On average, at least one moped every five minutes was observed illegally crossing the Queensboro Bridge bike path, essentially guaranteeing an encounter for most cyclists and pedestrians since it takes longer than that to traverse the span.
This again led me to try to somehow quantify the scale of a problem I felt deeply. I trained a custom AI model to detect when mopeds were illegally riding in bike lanes, using an existing network of Department of Transportation cameras.
I focused on one of the most dangerous crossings: the path where pedestrians, bicycles and now mopeds and e-bikes are forced to share one narrow path across the 59th Street/Queensboro Bridge.
On average, I spotted at least one moped illegally crossing the Queensboro Bridge bike path every five minutes, essentially guaranteeing an encounter for most cyclists and pedestrians since it takes longer than that to traverse the span. Images were recorded over the course of a week in late autumn in three-hour periods in the afternoon.
The model also found more than 50 mopeds in the Brooklyn Bridge bike lane, seemingly undeterred by a police SUV that is perpetually parked at the foot of the Brooklyn side of the bridge. Mopeds, cars and delivery trucks were also recorded illegally using bike lanes and pedestrian plazas across several neighborhoods in Manhattan and Brooklyn.

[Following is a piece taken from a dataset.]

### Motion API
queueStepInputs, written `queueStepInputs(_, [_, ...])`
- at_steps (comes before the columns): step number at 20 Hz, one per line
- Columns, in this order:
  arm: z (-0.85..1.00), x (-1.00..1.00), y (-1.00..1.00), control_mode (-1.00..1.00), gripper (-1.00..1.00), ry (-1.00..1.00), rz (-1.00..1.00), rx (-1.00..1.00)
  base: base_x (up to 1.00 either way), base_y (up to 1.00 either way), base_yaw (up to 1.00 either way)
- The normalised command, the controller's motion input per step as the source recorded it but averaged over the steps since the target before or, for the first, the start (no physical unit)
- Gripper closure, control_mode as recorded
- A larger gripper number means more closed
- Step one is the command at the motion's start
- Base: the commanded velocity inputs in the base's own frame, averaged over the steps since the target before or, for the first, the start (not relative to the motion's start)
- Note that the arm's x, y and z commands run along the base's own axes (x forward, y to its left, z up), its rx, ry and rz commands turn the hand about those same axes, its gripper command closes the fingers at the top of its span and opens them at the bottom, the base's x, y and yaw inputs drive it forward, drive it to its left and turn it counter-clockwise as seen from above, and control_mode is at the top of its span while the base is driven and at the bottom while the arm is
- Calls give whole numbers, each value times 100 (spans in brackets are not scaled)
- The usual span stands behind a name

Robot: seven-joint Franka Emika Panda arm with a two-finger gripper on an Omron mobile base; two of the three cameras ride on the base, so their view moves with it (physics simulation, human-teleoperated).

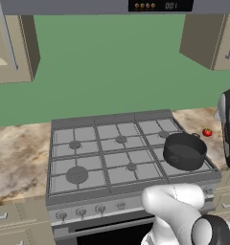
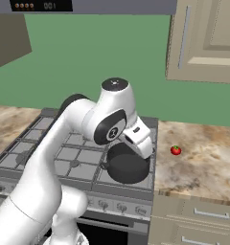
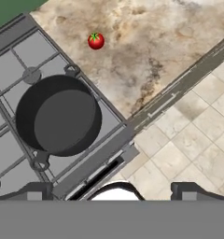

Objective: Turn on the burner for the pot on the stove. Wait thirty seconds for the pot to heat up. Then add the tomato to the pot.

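Observation:
The dark pot [image 1: 185, 150] [image 2: 128, 165] [image 3: 58, 115] sits empty on the front right burner of the grey stove [image 1: 88, 158] [image 2: 64, 153] [image 3: 11, 65]. The red tomato [image 1: 207, 132] [image 2: 175, 150] [image 3: 95, 40] rests on the marble counter just right of the stove, beyond the pot. My gripper [image 3: 113, 192] hangs above the stove's front right corner, looking down on pot and tomato. Its fingertips [image 3: 37, 191] stand wide apart, open, with nothing between them. The small round knobs [image 1: 81, 211] [image 2: 120, 207] line the stove's front.
Marble counter [image 1: 16, 158] [image 2: 203, 167] runs on both sides of the stove. Wall cabinets [image 1: 14, 43] [image 2: 203, 38] hang above, with a hood panel [image 1: 160, 5] over the range. Drawers [image 2: 198, 215] sit below the right counter, tiled floor [image 3: 188, 140] beneath.

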Motion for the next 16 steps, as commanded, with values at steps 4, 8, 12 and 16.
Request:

This is an imperfect analysis. The image resolution of the cameras is insufficient; they only produce a still image every two to four seconds instead of a constant video feed. Moreover, DOT frequently changes where the cameras point and the vast majority are focused on vehicle lanes in order to monitor car traffic flow.
Even collecting the images to train the model was done ad hoc after I was met with bureaucratic stonewalling when I requested access to the camera feeds, something that in theory is publicly available. But some insight is better than none, and this is a proof of concept of what is possible and perhaps could lead to automated enforcement which has proven extremely effective in reducing speeding.
While the Department of Transportation has a pilot program that seems to be an improved version of the model I built, details are scant and pedestrians can hardly afford to wait years for a fix.
City Hall has responded with few ideas, and the void has been filled with brute force by the police, who confiscate mopeds in occasional stings that do little to change wider behavior. While police wrote about 29,000 tickets to moped riders in the first eight months of last year, the 72% increase over 2022 works out to roughly one ticket per precinct per day. These operations tend to hit some of the most vulnerable New Yorkers, delivery workers who are overwhelmingly recent migrants to the city, with a significant financial burden.
There is no strategy for solving the problem, just tactics.
The solution requires a coordinated response with a focus on safety rather than punishment. Bills at the state level to close a loophole that currently allows mopeds to be sold unregistered should be passed immediately, coupled with a serious effort to register those already on our streets. After that, the task of keeping mopeds in the proper lane could be handled with automated enforcement, as is already done with red light and speed cameras. And to instill honesty in the 311 system, a simple technological fix could require officers to enter a ticket number when closing a complaint.
So far, Mayor Eric Adams and his administration have only reacted to road deaths with localized improvements. It’s time to stop waiting for the next tragedy and instead take the lead on street order and safety.